In the server rendering process, we can display meaningful data to the user faster by sending HTML from the server
Server rendering further enhances the user experience of loading pages and reduces interaction time.

Before React 18, this part was often the bottleneck of the application and increased the time it took to render the component.

A slow component can slow down an entire page . This is because server rendering is either all or nothing. You can't tell React to defer loading slow components, and you can't tell React to send HTML for other components.

React 18 adds support for on Suspensethe . With the help of suspense, you can wrap slow parts of your application in Suspensecomponents , telling React to lazy load slow components. This can also be used to specify what can be displayed on load 加载状态.

In React 18, one slow component doesn't have to slow down the rendering of the entire application. Using Suspense, 可以告诉 React 首先发送其他组件的 HTML 以及占位符的 HTML. Then, 当慢速组件准备好并获取其数据时,服务器渲染器将在同一流中弹出其 HTML.
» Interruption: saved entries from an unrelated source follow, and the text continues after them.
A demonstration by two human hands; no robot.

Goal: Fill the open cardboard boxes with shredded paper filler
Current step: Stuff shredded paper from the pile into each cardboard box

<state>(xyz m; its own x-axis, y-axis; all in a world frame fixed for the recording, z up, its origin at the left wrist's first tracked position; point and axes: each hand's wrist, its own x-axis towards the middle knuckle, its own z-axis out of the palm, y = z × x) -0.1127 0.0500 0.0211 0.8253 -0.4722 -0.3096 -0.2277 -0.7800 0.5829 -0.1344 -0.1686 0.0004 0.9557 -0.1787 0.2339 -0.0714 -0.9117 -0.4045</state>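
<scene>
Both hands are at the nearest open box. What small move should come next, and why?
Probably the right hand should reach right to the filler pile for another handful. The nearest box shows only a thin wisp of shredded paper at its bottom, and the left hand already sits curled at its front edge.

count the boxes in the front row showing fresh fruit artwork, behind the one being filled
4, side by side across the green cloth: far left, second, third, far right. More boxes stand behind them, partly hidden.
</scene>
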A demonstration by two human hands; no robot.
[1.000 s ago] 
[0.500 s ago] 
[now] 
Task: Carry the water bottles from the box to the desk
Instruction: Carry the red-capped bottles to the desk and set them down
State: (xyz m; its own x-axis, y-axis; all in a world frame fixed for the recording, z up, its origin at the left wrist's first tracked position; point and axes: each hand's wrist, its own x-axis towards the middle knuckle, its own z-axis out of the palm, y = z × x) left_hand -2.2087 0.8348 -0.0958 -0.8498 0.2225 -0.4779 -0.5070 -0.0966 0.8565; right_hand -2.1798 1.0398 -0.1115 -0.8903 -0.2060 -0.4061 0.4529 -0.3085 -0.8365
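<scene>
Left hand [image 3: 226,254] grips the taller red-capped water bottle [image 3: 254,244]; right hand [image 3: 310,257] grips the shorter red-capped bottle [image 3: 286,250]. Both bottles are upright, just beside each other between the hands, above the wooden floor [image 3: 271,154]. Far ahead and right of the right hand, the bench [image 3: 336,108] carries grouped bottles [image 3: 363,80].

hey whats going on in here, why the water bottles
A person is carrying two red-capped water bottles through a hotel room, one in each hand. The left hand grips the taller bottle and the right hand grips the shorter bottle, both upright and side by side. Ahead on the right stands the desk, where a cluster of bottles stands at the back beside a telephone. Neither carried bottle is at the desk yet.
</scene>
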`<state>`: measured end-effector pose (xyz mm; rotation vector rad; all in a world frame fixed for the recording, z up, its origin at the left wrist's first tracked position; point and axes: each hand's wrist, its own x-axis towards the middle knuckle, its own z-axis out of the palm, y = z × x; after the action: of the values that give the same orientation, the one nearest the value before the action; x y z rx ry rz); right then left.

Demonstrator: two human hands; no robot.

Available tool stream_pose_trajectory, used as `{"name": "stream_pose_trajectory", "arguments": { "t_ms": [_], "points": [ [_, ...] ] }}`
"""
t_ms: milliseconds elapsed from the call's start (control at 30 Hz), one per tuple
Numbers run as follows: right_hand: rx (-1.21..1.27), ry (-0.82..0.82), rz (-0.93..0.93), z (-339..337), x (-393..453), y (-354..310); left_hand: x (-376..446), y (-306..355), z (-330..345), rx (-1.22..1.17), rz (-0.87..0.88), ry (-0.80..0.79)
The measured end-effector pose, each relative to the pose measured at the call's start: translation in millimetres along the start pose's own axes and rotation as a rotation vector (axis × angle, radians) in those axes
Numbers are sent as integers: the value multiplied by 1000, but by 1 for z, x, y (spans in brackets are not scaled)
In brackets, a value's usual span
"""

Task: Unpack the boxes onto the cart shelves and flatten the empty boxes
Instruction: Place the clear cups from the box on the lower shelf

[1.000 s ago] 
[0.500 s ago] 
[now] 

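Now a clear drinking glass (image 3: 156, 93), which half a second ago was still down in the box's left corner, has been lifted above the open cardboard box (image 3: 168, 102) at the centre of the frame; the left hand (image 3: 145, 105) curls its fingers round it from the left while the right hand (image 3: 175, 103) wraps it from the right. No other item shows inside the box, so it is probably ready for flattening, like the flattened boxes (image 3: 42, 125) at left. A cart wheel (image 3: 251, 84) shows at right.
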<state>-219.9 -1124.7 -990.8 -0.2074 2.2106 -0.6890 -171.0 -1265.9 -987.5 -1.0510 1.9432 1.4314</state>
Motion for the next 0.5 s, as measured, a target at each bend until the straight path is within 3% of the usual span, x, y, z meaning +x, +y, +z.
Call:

Displaying images on the server can allow slow components to show a loading state while other components render fully
This way, the user can see the skeleton of the page early on, and gradually show more content as more HTML arrives.

All of this happens before any JS or React is loaded on the page, which significantly improves user experience and user-perceived latency.

strict mode

Strict mode in React 18 will 模拟安装、卸载和重新安装have components in previous state. This sets the stage for a future 可重用状态where React can immediately mount the previous screen by reinstalling the tree with the same component state before unmounting.

Strict mode will ensure that the component is resilient to the effects of multiple installs and uninstalls.

end

All in all, React 18 sets the stage for future releases and focuses on improving the user experience.